Ce projet de loi ne réunit pas de majorité dans notre hémicycle et ce vote traduit l’opposition des députés à la stratégie de passage en force du gouvernement ce dont nous nous félicitons. Nous demandons désormais au gouvernement de renoncer à ce projet de loi et à la convocation d’un congrès de Versailles condamné à l’échec.
Maintes fois reportées, les élections provinciales doivent maintenant se tenir, de sorte que la nouvelle représentation politique issue du suffrage puisse conduire les discussions sur l’avenir institutionnel de la Kanaky-Nouvelle-Calédonie.
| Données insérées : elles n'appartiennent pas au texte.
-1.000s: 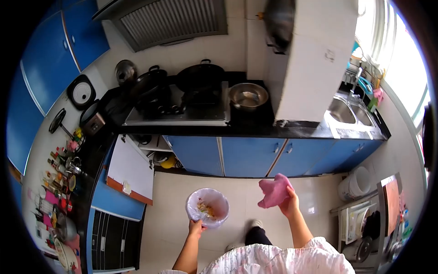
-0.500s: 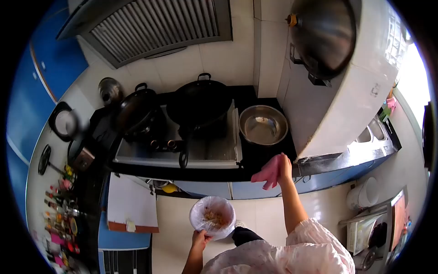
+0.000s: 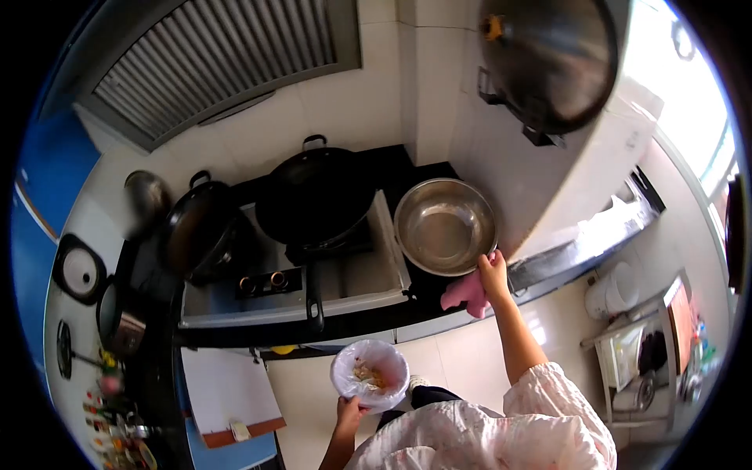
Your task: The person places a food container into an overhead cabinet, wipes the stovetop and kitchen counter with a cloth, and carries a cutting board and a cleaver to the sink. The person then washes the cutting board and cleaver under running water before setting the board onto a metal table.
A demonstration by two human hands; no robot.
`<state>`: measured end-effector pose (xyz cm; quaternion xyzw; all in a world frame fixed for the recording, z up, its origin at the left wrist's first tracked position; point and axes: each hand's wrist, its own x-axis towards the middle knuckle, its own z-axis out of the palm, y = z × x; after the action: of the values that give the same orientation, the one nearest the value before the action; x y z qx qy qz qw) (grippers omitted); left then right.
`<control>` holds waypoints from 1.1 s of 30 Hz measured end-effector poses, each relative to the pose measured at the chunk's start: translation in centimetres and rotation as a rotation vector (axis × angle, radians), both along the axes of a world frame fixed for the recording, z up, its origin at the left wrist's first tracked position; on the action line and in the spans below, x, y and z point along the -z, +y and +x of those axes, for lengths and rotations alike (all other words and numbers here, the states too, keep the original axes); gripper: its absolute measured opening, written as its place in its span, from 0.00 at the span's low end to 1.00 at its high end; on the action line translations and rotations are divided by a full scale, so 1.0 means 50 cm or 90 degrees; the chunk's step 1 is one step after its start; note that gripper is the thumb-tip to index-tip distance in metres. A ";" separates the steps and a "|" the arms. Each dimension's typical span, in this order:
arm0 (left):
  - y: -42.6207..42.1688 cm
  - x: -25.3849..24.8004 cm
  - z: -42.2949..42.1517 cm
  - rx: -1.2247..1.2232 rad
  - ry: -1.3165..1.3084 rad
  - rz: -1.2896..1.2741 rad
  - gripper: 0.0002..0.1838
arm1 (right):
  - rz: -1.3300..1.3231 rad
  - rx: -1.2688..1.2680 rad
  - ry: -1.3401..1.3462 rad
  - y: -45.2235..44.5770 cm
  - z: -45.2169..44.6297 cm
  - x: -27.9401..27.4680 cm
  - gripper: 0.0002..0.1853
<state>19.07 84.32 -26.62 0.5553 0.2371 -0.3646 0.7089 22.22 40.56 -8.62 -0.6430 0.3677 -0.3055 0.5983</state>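
Note:
My left hand [image 3: 352, 413] is closed on the rim of a small bin [image 3: 342, 380], lined with a thin plastic bag and holding food scraps at the bottom. The bin is held over the floor, in front of the counter. A pink cloth [image 3: 468, 295] hangs from my closed right hand [image 3: 493, 276]. The fingers of that hand are at the near right rim of a metal basin [image 3: 446, 227], which stands on the black counter right of the stove; whether they grip the rim I cannot tell. The basin shows only a shiny inside.
Two dark woks stand on the stove [image 3: 345, 287]: a large wok [image 3: 313, 196] with its handle [image 3: 314, 305] over the front edge, and a smaller wok [image 3: 205, 227] at left. A big metal lid [image 3: 548, 63] hangs on the right wall. A white bucket [image 3: 612, 291] is at right.
My right hand with the pink cloth has moved up to the basin's near rim. The camera view has tilted and shifted. My left hand still holds the bin.

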 end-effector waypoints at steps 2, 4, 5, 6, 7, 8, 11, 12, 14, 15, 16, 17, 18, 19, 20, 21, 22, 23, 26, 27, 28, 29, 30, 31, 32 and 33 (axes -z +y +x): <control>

En effet, il apparaît pleinement cohérent que ces discussions soient menées par une représentation politique nouvellement légitimée par le vote des calédoniens. Dans la logique du processus engagé depuis l’Accord de Nouméa qui s’inscrit dans le cadre du droit international de la décolonisation, seul un accord consensuel dégagé par ces nouveaux représentants et l’ensemble des partenaires calédoniens pourra ensuite être traduit dans une loi organique.
La Nouvelle-Calédonie demeure inscrite sur la liste des territoires non-autonomes à décoloniser des Nations-Unies. Toute démarche consistant à s’affranchir d’un consensus politique local entraînerait une grave fragilisation du processus de décolonisation lui-même.
Dans ce contexte, l’Etat, garant de ce processus engagé par les accords politiques précédents, doit jouer pleinement son rôle de facilitateur.